ENGLEWOOD, CO, November 5, 2020 – Ampio Pharmaceuticals (NYSE American: AMPE), a biopharmaceutical company focused on the advancement of immunology based therapies for prevalent inflammatory conditions, today, at 4:30pm EST, will provide an update and overview of its clinical development pipeline / activities and its financial results for the third quarter ended September 30, 2020.

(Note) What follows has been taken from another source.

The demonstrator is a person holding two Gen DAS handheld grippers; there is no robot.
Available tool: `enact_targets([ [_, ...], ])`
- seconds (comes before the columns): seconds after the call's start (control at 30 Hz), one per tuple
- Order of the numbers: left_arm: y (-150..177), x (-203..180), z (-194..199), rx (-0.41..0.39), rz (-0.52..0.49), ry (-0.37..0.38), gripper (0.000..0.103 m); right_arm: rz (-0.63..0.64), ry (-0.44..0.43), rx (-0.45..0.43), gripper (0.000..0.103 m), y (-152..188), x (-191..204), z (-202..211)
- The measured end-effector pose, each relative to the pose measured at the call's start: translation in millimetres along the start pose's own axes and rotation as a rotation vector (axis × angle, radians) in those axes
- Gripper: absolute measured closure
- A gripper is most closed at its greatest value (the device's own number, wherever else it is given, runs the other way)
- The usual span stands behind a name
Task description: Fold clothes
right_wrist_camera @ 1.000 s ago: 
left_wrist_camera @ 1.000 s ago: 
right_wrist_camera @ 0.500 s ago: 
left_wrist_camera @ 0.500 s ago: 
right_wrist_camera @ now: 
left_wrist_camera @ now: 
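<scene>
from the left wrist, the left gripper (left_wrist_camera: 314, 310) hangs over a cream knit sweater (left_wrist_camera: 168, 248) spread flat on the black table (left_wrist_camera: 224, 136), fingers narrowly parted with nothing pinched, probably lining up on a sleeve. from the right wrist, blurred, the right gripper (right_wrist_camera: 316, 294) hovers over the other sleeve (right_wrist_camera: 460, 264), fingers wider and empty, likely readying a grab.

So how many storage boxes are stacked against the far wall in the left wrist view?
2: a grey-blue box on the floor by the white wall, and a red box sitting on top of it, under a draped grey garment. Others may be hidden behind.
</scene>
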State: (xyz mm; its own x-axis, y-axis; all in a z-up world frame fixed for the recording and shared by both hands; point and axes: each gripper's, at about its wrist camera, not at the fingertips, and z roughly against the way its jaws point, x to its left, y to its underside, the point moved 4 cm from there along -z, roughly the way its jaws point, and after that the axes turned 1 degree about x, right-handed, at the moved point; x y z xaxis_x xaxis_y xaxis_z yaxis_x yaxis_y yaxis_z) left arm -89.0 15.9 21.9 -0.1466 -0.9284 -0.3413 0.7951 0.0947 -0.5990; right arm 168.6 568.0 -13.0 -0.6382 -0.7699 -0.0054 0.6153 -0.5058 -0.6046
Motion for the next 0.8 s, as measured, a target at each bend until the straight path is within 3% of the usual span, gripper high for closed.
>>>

Attending the webinar from Ampio will be, Mr. Michael Macaluso (President and CEO), Dr. David Bar-Or (Director and Founder), Ms. Laura Goldberg (Vice President) and Mr. Daniel Stokely (CFO). The key areas of focus will be as follows:
COVID-19 Platform / Pipeline Overview and Update
- AP-014 (inhaled) and AP-016 (intravenous) clinical trial update
- Possibility of obtaining an Emergency Use Authorization (EUA) from the FDA for inhaled Ampion
- Discussion of the differences between Ampion vs. other therapeutic options for COVID-19
OAK Clinical Trial 2020 Timeline / Update
- Ampio’s Osteoarthritis of the Knee (OAK) Phase III trial being conducted under a Special Protocol Assessment (SPA) with the FDA has been paused as a result of COVID-19
- FDA released “FDA Guidance on Conduct of Clinical Trials of Medical Products during the COVID-19 Pandemic” in April 2020
- FDA released “Statistical Considerations for Clinical Trials During the COVID-19 Public Health Emergency” in June 2020
- Ampio harmonizes steps for OAK Phase III trial with the FDA guidance and submitted an SPA amendment to the FDA
As of September 30, 2020, Ampio had $9.4 million of cash and cash equivalents, as compared to cash and cash equivalents of $6.5 million as of December 31, 2019.

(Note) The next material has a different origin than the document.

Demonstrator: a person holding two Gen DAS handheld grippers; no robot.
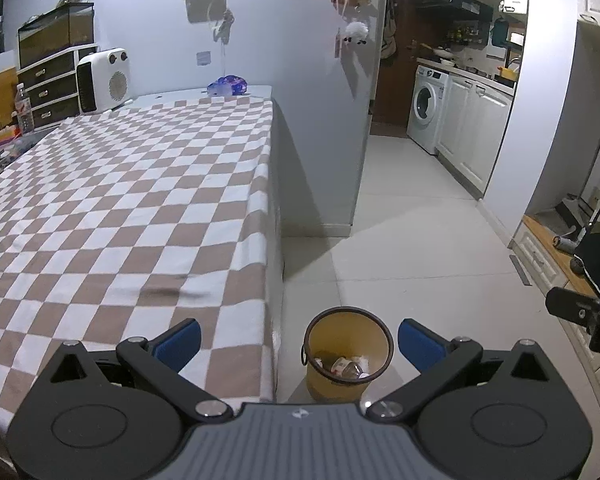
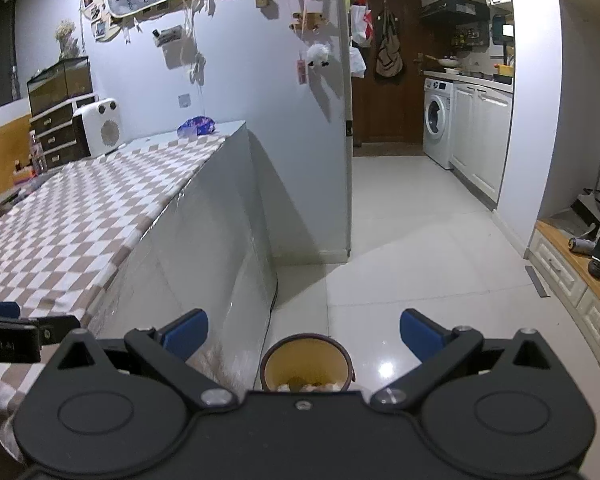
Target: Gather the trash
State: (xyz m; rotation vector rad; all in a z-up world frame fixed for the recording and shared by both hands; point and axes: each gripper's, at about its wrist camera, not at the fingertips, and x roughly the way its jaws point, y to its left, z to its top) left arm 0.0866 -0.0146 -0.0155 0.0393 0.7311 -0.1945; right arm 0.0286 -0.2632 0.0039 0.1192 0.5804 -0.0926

For the third quarter of 2020, research and development costs were $1.7 million, down 52% from $3.4 million for the same period in 2019. This decrease was primarily attributable to a decrease in clinical trial and sponsored research costs. Ampio expects clinical trial and sponsored research costs to increase during the fourth quarter of fiscal 2020 due to the AP-014 inhaled Ampion study.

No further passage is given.